Stored data:
------------

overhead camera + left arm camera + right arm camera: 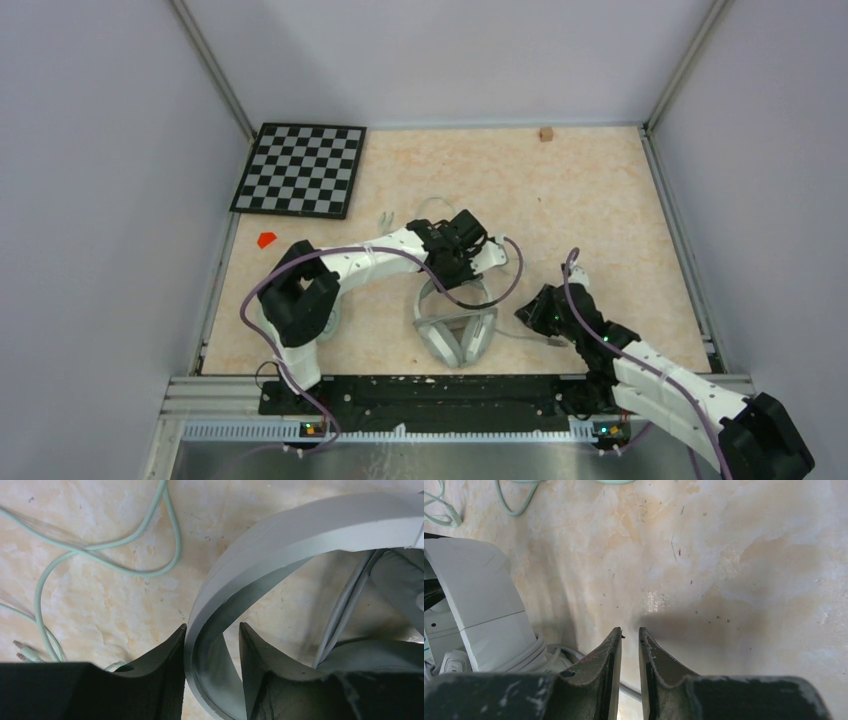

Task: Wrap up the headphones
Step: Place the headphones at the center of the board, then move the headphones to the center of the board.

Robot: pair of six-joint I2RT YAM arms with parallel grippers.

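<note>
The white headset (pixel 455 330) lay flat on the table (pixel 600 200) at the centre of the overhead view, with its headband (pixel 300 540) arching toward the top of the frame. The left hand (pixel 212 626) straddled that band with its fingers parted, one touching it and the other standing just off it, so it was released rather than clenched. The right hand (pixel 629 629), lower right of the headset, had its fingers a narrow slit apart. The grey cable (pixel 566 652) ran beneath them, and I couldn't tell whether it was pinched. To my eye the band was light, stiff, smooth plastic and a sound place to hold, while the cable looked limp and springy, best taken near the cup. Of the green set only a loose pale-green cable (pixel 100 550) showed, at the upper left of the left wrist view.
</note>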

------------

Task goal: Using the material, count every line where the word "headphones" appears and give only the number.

Answer area: 2